(EXTRACTED INFORMATION Opens)

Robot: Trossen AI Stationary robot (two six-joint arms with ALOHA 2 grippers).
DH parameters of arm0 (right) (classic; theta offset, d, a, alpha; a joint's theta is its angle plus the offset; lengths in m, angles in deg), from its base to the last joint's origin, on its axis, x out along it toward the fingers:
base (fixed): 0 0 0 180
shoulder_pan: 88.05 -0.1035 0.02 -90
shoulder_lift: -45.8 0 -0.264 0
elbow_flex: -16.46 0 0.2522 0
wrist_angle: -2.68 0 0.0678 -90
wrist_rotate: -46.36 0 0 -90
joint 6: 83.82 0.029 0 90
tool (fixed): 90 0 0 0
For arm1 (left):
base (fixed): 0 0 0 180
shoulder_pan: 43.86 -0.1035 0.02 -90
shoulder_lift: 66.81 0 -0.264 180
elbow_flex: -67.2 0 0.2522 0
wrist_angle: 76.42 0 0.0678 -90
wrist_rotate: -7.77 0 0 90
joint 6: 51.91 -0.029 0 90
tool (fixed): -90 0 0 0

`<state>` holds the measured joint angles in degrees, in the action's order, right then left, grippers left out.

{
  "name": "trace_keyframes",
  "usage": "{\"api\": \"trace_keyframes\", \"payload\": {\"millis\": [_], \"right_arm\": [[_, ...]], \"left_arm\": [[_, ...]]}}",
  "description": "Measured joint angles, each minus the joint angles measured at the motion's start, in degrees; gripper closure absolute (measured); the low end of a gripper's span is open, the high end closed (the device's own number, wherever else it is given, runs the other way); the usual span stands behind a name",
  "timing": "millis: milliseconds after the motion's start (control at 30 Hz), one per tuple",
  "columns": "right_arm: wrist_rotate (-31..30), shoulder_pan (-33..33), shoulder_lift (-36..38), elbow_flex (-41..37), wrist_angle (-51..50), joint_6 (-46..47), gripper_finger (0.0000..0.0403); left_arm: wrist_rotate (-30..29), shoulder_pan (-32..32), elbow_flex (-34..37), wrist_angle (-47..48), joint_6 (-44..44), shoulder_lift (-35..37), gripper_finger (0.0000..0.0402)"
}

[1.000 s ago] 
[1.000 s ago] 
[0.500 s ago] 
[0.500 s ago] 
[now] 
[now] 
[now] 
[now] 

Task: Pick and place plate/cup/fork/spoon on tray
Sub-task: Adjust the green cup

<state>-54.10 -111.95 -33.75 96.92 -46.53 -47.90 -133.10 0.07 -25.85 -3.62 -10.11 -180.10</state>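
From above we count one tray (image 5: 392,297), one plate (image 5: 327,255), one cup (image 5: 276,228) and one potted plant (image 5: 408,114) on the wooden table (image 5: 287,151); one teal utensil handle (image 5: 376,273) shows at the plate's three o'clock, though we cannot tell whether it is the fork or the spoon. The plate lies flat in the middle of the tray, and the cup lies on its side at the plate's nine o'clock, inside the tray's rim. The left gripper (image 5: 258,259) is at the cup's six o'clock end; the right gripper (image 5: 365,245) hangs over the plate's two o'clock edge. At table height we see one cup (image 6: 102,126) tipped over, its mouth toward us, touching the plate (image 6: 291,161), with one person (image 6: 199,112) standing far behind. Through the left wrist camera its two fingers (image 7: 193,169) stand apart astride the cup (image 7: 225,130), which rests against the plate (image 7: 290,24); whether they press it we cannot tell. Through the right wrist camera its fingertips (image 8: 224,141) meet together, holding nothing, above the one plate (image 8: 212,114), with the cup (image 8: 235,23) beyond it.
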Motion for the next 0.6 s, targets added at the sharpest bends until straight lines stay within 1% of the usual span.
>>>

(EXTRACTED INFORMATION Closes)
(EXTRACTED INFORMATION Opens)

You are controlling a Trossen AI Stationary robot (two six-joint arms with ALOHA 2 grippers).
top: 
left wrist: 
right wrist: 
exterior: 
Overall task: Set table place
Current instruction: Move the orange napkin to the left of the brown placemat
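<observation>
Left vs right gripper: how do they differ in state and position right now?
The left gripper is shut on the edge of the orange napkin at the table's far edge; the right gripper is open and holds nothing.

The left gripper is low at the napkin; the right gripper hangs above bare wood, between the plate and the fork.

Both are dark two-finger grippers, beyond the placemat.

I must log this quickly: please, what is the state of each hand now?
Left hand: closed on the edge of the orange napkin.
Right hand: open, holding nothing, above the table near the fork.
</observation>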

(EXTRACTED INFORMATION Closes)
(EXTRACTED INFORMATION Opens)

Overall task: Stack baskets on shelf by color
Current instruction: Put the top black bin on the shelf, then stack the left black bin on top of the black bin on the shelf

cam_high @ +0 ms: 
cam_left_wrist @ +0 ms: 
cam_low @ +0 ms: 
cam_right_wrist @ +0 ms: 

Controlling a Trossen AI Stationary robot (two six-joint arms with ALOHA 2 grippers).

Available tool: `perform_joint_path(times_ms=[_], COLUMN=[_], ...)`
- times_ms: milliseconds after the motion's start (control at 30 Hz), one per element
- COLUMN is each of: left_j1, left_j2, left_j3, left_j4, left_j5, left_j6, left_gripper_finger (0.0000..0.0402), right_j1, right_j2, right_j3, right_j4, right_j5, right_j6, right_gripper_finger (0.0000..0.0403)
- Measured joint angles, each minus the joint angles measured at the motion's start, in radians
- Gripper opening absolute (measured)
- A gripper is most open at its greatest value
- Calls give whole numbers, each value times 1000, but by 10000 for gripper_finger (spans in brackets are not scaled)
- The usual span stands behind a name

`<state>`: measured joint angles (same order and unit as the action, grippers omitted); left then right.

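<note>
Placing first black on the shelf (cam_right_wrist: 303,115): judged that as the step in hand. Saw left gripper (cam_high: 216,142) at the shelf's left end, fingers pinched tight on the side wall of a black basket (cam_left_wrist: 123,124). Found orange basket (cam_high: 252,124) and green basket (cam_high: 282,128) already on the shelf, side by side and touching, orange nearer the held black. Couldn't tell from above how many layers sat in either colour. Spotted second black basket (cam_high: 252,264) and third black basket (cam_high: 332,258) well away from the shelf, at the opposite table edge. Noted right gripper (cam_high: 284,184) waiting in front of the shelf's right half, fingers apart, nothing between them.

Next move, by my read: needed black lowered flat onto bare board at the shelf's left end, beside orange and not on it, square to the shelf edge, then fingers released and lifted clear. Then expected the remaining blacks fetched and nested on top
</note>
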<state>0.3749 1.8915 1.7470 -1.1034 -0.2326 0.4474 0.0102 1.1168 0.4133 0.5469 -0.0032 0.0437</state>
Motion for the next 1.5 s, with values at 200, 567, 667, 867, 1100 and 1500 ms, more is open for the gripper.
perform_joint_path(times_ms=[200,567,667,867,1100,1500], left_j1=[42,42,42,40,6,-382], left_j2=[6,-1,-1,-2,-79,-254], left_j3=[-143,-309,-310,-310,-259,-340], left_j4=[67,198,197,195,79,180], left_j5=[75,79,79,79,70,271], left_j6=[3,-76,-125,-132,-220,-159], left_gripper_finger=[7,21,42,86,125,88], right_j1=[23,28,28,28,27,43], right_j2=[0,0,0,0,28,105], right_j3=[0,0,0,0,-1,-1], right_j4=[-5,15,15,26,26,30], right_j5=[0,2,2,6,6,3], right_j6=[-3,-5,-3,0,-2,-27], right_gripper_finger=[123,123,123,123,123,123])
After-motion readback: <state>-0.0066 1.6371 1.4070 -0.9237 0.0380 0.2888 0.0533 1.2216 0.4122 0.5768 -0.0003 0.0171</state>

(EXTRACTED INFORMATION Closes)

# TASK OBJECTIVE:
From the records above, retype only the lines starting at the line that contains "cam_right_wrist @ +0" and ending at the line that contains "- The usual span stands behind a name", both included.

# TASK SOLUTION:
cam_right_wrist @ +0 ms: 

Controlling a Trossen AI Stationary robot (two six-joint arms with ALOHA 2 grippers).

Available tool: `perform_joint_path(times_ms=[_], COLUMN=[_], ...)`
- times_ms: milliseconds after the motion's start (control at 30 Hz), one per element
- COLUMN is each of: left_j1, left_j2, left_j3, left_j4, left_j5, left_j6, left_gripper_finger (0.0000..0.0402), right_j1, right_j2, right_j3, right_j4, right_j5, right_j6, right_gripper_finger (0.0000..0.0403)
- Measured joint angles, each minus the joint angles measured at the motion's start, in radians
- Gripper opening absolute (measured)
- A gripper is most open at its greatest value
- Calls give whole numbers, each value times 1000, but by 10000 for gripper_finger (spans in brackets are not scaled)
- The usual span stands behind a name

There's no more to this exercise.